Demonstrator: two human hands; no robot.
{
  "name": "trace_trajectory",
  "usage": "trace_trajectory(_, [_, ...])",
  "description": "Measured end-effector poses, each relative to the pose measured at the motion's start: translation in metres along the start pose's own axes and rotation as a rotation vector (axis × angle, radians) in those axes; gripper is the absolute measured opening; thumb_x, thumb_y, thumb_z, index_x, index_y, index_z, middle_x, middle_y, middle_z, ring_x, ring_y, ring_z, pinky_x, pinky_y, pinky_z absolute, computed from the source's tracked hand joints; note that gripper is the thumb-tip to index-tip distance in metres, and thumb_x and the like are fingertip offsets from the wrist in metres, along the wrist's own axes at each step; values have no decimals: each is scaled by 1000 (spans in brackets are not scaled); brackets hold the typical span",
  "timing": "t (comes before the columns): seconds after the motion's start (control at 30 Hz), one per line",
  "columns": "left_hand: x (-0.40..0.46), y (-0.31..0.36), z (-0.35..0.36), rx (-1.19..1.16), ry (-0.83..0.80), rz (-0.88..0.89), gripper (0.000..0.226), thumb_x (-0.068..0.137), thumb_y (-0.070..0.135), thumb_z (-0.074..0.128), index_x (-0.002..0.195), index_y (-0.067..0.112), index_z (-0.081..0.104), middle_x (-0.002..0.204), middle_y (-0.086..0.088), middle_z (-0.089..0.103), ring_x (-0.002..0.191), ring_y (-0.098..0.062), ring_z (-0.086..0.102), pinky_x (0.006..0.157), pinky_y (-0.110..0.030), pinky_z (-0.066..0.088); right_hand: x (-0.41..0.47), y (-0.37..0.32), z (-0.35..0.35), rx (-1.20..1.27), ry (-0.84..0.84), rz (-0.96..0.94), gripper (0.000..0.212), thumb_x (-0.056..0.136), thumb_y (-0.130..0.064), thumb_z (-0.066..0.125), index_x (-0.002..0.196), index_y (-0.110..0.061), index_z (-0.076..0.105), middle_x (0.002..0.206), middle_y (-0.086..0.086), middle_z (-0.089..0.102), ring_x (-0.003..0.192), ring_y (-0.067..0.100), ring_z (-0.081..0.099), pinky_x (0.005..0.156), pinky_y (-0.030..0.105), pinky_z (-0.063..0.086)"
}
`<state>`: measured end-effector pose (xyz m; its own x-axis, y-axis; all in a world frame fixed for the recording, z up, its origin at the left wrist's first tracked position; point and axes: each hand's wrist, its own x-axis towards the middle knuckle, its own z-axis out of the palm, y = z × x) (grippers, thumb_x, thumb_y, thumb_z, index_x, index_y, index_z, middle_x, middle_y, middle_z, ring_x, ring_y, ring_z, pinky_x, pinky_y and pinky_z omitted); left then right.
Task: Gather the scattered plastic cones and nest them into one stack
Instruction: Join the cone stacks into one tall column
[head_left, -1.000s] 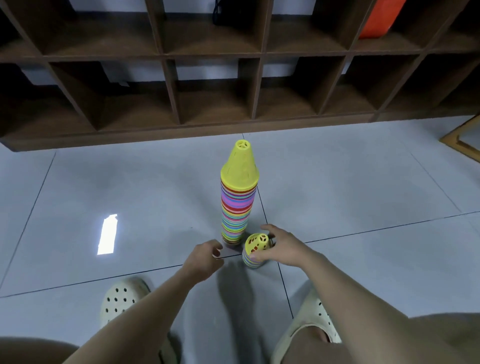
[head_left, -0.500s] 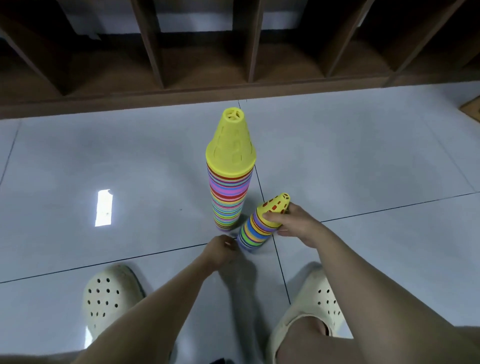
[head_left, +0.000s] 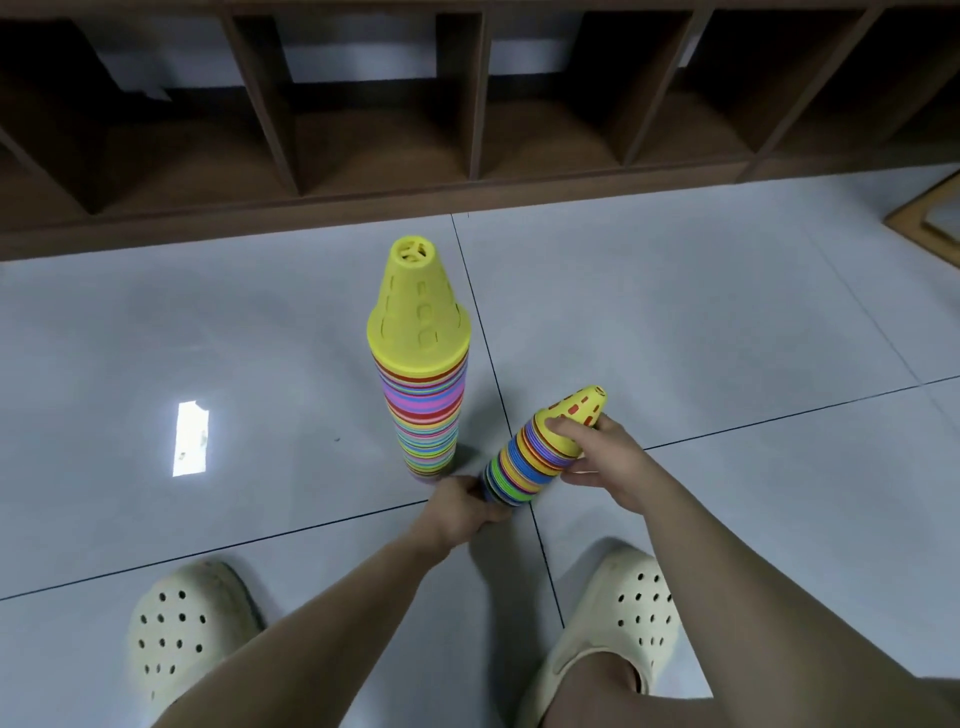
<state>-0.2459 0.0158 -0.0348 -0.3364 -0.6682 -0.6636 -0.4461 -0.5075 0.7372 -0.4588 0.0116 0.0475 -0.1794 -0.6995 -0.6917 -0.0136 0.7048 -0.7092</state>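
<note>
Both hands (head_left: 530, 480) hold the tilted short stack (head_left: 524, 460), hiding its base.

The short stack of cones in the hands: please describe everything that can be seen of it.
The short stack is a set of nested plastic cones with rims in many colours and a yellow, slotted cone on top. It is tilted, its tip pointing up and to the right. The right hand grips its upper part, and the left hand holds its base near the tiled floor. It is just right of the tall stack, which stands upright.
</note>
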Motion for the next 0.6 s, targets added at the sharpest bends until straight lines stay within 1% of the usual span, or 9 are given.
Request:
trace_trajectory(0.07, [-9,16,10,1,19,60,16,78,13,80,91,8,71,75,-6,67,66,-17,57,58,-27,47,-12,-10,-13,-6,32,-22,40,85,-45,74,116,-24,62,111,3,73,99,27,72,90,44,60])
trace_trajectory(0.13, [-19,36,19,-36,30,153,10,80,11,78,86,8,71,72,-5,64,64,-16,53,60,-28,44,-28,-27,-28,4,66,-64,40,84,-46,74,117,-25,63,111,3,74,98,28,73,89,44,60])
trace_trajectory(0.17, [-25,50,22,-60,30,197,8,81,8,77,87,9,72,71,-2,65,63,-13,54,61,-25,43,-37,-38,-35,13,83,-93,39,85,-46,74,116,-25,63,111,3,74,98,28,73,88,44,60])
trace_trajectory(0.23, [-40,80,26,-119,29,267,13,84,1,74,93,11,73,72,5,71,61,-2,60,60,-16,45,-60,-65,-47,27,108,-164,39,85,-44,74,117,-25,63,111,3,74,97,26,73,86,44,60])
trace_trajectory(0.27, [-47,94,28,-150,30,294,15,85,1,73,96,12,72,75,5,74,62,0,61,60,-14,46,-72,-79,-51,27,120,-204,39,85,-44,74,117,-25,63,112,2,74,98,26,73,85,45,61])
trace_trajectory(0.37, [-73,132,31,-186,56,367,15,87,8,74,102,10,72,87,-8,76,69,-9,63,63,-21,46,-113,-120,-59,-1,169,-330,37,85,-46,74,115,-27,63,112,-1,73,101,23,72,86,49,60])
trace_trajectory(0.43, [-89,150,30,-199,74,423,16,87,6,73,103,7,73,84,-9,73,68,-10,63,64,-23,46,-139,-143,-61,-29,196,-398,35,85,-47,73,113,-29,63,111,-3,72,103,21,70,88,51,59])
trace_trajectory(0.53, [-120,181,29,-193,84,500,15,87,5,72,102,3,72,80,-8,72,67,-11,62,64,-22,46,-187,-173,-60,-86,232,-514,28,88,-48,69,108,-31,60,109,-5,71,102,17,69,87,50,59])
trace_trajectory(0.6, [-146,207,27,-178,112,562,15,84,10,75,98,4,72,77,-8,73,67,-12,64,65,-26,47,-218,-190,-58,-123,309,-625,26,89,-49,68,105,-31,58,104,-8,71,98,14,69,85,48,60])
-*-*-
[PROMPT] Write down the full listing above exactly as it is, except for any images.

[WRITTEN RESPONSE]
Demonstrator: two human hands; no robot.
{
  "name": "trace_trajectory",
  "usage": "trace_trajectory(_, [_, ...])",
  "description": "Measured end-effector poses, each relative to the pose measured at the motion's start: translation in metres along the start pose's own axes and rotation as a rotation vector (axis × angle, radians) in those axes; gripper is the absolute measured opening; thumb_x, thumb_y, thumb_z, index_x, index_y, index_z, middle_x, middle_y, middle_z, ring_x, ring_y, ring_z, pinky_x, pinky_y, pinky_z absolute, computed from the source's tracked hand joints; note that gripper is the thumb-tip to index-tip distance in metres, and thumb_x and the like are fingertip offsets from the wrist in metres, along the wrist's own axes at each step; values have no decimals: each is scaled by 1000 (spans in brackets are not scaled); brackets hold the typical span",
  "timing": "t (comes before the columns): seconds after the motion's start (control at 30 Hz), one per line",
  "columns": "left_hand: x (-0.40..0.46), y (-0.31..0.36), z (-0.35..0.36), rx (-1.19..1.16), ry (-0.83..0.80), rz (-0.88..0.89), gripper (0.000..0.226), thumb_x (-0.068..0.137), thumb_y (-0.070..0.135), thumb_z (-0.074..0.128), index_x (-0.002..0.195), index_y (-0.067..0.112), index_z (-0.081..0.104), middle_x (-0.002..0.204), middle_y (-0.086..0.088), middle_z (-0.089..0.103), ring_x (-0.002..0.191), ring_y (-0.098..0.062), ring_z (-0.086..0.102), pinky_x (0.006..0.157), pinky_y (-0.110..0.030), pinky_z (-0.066..0.088); right_hand: x (-0.41..0.47), y (-0.37..0.32), z (-0.35..0.35), rx (-1.20..1.27), ry (-0.84..0.84), rz (-0.96..0.94), gripper (0.000..0.212), thumb_x (-0.056..0.136), thumb_y (-0.130..0.064), thumb_z (-0.066..0.125), index_x (-0.002..0.196), index_y (-0.110..0.061), index_z (-0.076..0.105), middle_x (0.002..0.206), middle_y (-0.086..0.086), middle_z (-0.089..0.102), ring_x (-0.003..0.192), ring_y (-0.067..0.100), ring_z (-0.081..0.099), pinky_x (0.005..0.156), pinky_y (-0.030..0.105), pinky_z (-0.063..0.086)"
}
`<state>`: measured end-effector pose (xyz m; its own x-axis, y-axis; all in a world frame fixed for the recording, z up, its origin at the left wrist's first tracked position; point and axes: each hand's wrist, its own x-axis towards the middle knuckle, its own z-axis out of the palm, y = z × x) (grippers, thumb_x, thumb_y, thumb_z, index_x, index_y, index_z, middle_x, middle_y, middle_z, ring_x, ring_y, ring_z, pinky_x, pinky_y and pinky_z omitted); left then right.
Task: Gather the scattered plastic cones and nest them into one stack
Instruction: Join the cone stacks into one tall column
[head_left, -1.000s] 
[head_left, -0.500s] 
[head_left, +0.000s] 
<state>-0.2459 0.0158 -0.0348 -0.3364 -0.6682 -0.6636 -0.4461 -0.5075 0.7372 -0.4588 0.0116 0.0475 -0.1794 -0.6995 -0.6917 -0.0136 0.7048 -0.7092</state>
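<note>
Both hands (head_left: 530, 480) hold the tilted short stack (head_left: 524, 460), hiding its base.

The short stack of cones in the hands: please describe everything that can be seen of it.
The short stack is a set of nested plastic cones with rims in many colours and a yellow, slotted cone on top. It is tilted, its tip pointing up and to the right. The right hand grips its upper part, and the left hand holds its base near the tiled floor. It is just right of the tall stack, which stands upright.
</note>
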Motion for the next 0.6 s, targets added at the sharpest bends until straight lines stay within 1% of the usual span, or 9 are given.
Request:
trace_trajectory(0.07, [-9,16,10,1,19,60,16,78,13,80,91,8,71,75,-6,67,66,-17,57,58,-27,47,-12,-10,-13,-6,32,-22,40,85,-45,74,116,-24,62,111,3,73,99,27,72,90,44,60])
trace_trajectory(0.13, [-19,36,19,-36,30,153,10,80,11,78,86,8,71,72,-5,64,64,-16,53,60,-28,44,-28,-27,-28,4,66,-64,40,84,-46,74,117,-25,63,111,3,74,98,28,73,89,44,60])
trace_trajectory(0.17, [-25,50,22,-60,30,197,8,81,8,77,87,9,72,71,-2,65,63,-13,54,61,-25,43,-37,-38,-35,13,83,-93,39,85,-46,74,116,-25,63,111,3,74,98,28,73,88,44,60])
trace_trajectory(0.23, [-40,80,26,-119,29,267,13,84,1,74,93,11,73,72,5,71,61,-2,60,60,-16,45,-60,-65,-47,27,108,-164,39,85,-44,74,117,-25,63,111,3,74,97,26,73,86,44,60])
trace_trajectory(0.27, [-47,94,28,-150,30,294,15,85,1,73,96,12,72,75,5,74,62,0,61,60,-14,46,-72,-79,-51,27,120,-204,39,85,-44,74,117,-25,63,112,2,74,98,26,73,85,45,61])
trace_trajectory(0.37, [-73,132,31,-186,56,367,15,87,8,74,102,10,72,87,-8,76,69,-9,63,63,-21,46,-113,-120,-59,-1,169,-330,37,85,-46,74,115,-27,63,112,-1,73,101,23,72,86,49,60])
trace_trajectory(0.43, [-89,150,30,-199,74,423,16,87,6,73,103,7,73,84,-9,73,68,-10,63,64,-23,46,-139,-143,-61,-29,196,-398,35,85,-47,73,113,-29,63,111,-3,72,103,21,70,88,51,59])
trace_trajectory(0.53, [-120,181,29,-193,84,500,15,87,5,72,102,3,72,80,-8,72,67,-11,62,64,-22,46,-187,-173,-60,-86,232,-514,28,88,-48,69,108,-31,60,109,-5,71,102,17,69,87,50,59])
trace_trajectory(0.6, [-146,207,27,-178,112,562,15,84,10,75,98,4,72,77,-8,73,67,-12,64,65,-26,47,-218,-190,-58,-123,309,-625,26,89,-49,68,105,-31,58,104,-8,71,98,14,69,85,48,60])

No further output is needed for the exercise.